EXERCISE INPUT =
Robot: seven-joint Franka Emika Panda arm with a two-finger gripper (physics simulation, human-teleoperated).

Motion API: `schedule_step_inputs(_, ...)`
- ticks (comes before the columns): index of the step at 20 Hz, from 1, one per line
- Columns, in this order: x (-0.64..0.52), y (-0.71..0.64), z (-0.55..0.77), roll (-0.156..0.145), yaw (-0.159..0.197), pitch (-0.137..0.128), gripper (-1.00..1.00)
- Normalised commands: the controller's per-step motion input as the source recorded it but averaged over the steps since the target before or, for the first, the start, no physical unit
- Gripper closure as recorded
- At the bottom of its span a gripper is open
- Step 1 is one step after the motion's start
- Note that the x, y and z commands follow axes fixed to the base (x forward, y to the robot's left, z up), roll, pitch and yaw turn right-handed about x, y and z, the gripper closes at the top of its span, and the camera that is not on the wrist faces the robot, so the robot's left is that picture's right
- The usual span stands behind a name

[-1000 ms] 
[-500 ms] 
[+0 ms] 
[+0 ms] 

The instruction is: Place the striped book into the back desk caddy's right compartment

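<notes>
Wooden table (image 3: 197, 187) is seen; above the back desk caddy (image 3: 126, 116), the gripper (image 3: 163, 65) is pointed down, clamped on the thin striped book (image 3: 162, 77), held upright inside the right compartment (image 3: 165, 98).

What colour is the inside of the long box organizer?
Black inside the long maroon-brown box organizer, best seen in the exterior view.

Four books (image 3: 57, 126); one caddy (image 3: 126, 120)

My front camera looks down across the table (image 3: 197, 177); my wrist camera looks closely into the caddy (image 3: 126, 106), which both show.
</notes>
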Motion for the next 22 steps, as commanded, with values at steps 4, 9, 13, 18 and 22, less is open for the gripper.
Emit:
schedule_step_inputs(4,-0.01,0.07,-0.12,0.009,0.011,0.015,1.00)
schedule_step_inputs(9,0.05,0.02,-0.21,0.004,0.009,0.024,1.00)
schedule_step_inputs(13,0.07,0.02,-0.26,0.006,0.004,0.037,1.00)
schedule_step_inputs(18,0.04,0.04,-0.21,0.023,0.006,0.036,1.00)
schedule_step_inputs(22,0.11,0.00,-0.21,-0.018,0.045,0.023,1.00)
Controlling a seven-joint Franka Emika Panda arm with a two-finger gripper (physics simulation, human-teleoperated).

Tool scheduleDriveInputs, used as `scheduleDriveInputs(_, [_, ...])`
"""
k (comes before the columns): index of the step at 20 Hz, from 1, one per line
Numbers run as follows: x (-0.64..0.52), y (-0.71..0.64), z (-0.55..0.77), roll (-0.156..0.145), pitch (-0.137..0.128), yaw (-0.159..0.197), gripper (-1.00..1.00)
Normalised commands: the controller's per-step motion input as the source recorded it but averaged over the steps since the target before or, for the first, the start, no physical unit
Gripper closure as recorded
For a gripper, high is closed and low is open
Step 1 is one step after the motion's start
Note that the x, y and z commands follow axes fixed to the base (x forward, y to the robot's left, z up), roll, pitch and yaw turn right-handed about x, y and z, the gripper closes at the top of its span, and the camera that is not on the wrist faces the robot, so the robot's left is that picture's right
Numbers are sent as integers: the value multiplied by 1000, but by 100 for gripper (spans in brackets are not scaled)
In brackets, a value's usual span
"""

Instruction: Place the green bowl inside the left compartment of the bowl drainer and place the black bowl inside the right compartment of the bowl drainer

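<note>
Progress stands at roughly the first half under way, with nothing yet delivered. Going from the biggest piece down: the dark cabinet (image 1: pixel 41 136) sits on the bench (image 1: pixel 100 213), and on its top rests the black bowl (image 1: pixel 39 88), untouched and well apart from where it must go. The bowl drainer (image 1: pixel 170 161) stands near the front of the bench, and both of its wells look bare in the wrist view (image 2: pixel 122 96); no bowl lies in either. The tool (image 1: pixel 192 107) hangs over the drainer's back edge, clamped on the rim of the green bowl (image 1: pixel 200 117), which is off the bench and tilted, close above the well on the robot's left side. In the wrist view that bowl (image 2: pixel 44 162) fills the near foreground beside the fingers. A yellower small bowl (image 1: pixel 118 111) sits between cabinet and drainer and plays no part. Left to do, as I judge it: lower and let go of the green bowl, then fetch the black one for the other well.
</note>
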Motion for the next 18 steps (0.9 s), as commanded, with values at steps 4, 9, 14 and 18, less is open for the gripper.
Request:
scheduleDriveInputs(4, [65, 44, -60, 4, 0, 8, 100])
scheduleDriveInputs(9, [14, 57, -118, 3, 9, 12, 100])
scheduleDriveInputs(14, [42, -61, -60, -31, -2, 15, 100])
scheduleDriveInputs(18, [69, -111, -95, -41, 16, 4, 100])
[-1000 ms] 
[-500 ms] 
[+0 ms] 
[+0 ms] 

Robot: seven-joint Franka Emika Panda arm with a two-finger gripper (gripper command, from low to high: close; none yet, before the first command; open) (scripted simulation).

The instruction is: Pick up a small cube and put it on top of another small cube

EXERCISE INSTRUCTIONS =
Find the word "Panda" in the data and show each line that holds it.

RESULT BELOW =
Robot: seven-joint Franka Emika Panda arm with a two-finger gripper (physics simulation, human-teleoperated).
Controlling a seven-joint Franka Emika Panda arm with a two-finger gripper (physics simulation, human-teleoperated).
Robot: seven-joint Franka Emika Panda arm with a two-finger gripper (gripper command, from low to high: close; none yet, before the first command; open) (scripted simulation).

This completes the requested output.